**Work instructions:** Look below for the line holding "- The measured" and the line holding "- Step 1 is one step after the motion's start". Repeat those two and everything between, exactly.

*** Source data ***

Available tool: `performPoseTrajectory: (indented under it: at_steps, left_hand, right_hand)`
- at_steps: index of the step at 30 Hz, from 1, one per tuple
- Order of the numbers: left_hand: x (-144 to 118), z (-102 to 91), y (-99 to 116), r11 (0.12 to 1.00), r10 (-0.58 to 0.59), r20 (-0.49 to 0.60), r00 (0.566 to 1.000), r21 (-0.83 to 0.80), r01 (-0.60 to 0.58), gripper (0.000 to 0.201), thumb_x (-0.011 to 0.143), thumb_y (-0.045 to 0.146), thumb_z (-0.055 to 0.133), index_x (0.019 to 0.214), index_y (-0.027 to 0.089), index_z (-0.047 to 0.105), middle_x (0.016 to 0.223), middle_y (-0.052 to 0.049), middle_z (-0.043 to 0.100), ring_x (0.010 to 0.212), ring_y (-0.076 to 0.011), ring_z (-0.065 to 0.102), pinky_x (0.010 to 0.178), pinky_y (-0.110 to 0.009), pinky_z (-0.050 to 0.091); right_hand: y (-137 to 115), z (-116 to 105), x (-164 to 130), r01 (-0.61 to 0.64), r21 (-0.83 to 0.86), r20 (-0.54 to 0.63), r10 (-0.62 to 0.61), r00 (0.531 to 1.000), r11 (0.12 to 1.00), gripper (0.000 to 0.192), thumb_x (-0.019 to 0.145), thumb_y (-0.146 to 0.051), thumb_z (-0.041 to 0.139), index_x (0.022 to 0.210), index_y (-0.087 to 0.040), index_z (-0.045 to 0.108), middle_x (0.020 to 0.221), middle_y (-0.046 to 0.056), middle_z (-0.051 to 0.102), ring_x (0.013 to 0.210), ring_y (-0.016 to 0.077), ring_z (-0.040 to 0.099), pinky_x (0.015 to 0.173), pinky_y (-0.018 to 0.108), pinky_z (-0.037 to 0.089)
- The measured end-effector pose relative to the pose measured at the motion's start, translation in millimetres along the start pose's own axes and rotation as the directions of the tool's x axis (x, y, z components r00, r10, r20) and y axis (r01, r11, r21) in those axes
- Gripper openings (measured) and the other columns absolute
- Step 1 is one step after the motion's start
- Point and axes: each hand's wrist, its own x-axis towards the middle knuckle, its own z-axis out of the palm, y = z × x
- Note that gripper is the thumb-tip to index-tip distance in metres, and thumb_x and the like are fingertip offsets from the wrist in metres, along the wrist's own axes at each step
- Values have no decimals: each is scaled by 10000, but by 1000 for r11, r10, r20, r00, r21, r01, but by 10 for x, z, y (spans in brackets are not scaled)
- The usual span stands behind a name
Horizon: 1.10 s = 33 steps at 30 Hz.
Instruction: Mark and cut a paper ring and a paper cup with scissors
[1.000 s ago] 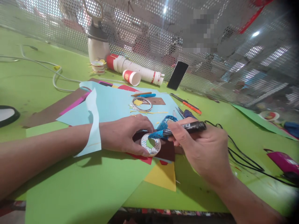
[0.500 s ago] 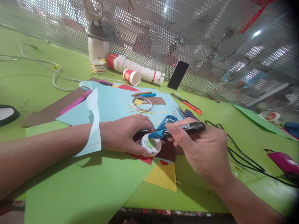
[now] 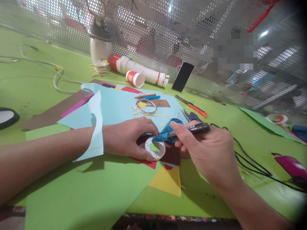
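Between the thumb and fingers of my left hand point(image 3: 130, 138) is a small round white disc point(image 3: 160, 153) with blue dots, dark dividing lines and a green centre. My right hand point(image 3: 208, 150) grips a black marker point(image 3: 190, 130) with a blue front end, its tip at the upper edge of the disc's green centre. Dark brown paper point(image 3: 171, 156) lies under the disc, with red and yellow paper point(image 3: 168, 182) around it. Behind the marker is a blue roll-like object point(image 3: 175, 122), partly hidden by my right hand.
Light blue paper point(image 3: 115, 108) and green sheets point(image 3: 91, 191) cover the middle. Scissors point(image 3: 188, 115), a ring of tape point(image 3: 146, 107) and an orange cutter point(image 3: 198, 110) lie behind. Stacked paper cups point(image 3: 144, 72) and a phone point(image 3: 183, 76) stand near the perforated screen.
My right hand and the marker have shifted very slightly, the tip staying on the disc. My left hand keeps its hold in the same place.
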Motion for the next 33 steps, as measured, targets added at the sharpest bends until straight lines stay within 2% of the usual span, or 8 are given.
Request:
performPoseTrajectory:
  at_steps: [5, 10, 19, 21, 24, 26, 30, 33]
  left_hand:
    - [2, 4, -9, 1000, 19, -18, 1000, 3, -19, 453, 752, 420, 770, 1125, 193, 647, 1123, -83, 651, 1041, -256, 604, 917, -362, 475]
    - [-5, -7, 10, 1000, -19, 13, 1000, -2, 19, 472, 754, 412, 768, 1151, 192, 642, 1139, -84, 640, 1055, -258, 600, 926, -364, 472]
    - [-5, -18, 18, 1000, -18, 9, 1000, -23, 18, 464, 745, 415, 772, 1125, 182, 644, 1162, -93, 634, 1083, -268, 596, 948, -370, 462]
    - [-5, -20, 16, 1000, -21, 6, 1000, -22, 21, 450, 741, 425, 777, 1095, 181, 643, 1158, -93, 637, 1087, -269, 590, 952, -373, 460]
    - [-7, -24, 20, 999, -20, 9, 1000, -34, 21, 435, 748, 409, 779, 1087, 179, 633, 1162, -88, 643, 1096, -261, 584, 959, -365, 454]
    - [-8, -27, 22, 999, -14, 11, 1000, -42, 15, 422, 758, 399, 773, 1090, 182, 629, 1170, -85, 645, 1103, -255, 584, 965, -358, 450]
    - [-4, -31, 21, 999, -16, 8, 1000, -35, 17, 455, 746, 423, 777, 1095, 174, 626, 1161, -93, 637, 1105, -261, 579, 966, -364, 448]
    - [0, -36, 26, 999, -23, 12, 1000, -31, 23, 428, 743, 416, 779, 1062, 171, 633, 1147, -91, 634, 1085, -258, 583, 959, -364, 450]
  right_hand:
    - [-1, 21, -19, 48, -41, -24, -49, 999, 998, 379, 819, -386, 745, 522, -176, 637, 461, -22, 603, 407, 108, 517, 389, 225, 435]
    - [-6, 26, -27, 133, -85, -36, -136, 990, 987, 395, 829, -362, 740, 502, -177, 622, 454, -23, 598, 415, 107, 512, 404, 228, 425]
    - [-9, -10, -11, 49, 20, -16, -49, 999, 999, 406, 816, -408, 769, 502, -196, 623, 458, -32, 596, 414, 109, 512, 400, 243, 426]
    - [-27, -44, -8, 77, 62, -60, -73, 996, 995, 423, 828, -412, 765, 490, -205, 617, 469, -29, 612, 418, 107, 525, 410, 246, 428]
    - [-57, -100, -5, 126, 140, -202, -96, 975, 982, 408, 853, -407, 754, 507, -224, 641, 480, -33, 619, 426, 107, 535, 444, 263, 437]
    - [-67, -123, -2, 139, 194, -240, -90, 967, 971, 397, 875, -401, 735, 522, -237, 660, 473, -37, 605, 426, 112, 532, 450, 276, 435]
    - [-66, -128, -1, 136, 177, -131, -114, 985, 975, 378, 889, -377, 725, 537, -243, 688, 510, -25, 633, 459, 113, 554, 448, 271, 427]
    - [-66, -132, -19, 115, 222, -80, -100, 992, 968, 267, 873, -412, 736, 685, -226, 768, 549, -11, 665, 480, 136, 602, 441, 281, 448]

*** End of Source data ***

**Your solution:**
- The measured end-effector pose relative to the pose measured at the motion's start, translation in millimetres along the start pose's own axes and rotation as the directions of the tool's x axis (x, y, z components r00, r10, r20) and y axis (r01, r11, r21) in those axes
- Gripper openings (measured) and the other columns absolute
- Step 1 is one step after the motion's start

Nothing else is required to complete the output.